Every line of the material is to be given again exactly.

══════

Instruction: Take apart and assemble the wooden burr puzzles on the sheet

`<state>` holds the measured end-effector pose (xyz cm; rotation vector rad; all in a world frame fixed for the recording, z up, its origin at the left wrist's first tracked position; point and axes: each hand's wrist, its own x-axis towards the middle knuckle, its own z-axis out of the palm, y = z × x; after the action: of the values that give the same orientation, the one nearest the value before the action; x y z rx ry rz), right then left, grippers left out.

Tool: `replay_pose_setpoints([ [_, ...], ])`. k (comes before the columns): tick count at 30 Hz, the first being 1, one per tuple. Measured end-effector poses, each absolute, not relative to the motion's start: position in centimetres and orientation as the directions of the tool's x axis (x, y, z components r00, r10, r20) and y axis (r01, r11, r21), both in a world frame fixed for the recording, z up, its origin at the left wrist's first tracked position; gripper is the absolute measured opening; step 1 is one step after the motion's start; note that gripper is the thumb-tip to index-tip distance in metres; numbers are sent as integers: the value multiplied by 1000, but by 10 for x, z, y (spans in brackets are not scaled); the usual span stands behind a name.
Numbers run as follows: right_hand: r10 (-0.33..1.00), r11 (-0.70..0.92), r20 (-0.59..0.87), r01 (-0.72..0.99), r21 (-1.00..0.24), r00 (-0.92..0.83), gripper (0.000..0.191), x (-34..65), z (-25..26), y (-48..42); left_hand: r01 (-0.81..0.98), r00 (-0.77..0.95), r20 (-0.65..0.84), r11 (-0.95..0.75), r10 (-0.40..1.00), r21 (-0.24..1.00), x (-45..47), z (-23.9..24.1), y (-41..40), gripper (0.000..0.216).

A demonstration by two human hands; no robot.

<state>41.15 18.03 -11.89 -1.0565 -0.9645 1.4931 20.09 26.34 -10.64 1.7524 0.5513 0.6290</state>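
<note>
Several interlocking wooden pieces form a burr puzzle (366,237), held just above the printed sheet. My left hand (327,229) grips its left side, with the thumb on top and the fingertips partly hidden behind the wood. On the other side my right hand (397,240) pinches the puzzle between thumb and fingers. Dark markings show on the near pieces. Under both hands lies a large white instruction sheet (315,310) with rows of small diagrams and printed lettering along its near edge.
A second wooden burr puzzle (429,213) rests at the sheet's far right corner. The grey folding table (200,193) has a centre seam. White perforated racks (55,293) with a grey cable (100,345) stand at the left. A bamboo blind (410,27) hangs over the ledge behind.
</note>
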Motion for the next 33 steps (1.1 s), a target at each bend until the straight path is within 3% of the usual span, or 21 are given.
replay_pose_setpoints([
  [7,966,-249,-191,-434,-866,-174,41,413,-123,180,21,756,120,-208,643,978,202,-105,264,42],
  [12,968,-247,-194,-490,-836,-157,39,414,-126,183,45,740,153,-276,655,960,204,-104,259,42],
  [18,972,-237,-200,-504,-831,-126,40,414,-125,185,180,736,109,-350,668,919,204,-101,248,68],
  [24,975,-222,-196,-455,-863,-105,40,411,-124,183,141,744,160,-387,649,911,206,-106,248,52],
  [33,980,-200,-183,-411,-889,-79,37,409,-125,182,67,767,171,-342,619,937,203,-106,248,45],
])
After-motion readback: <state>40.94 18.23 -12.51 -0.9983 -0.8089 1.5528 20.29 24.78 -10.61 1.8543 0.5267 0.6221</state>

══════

PROBLEM SOLUTION:
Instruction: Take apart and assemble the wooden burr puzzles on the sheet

`<state>` holds the measured end-effector pose (xyz cm; rotation vector rad; all in a world frame fixed for the recording, z up, its origin at the left wrist's first tracked position; point and axes: each hand's wrist, its own x-axis towards the middle knuckle, its own z-axis out of the palm, y = z × x; after the action: of the values that give the same orientation, the one nearest the value before the action; x y z rx ry rz), right then left, grippers left out.

Tool: `replay_pose_setpoints([ [_, ...], ])`. k (comes before the columns): tick count at 30 Hz, the first being 1, one per tuple. Measured end-effector poses, each absolute, not relative to the motion's start: position in centimetres and orientation as the directions of the tool's x axis (x, y, z components r00, r10, r20) and y axis (r01, r11, r21), both in a world frame fixed for the recording, z up, its origin at the left wrist's first tracked position; gripper is the absolute measured opening; step 1 is one step after the motion's start; note that gripper is the thumb-tip to index-tip distance in metres; numbers are sent as integers: the value multiplied by 1000, but by 10 for x, z, y (spans in brackets are not scaled); the usual span stands behind a name.
Numbers run as follows: right_hand: r10 (-0.33..1.00), r11 (-0.70..0.92), r20 (-0.59..0.87), r01 (-0.72..0.99), r21 (-1.00..0.24), r00 (-0.92..0.83), gripper (0.000..0.191), x (-34..65), z (-25..26), y (-48..42); left_hand: r01 (-0.81..0.98), r00 (-0.77..0.95), r20 (-0.65..0.84), r11 (-0.95..0.75), r10 (-0.40..1.00), r21 (-0.24..1.00), x (-45..47), z (-23.9..24.1), y (-41..40), gripper (0.000..0.216).

A demonstration by two human hands; no robot.

<state>41.15 18.03 -11.89 -1.0565 -0.9645 1.4931 20.09 26.34 -10.64 1.7524 0.5513 0.6290</state>
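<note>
Several interlocking wooden pieces form a burr puzzle (366,237), held just above the printed sheet. My left hand (327,229) grips its left side, with the thumb on top and the fingertips partly hidden behind the wood. On the other side my right hand (397,240) pinches the puzzle between thumb and fingers. Dark markings show on the near pieces. Under both hands lies a large white instruction sheet (315,310) with rows of small diagrams and printed lettering along its near edge.
A second wooden burr puzzle (429,213) rests at the sheet's far right corner. The grey folding table (200,193) has a centre seam. White perforated racks (55,293) with a grey cable (100,345) stand at the left. A bamboo blind (410,27) hangs over the ledge behind.
</note>
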Motion for the next 33 steps (1.1 s), a target at each bend until the straight path is within 3% of the usual span, or 21 are given.
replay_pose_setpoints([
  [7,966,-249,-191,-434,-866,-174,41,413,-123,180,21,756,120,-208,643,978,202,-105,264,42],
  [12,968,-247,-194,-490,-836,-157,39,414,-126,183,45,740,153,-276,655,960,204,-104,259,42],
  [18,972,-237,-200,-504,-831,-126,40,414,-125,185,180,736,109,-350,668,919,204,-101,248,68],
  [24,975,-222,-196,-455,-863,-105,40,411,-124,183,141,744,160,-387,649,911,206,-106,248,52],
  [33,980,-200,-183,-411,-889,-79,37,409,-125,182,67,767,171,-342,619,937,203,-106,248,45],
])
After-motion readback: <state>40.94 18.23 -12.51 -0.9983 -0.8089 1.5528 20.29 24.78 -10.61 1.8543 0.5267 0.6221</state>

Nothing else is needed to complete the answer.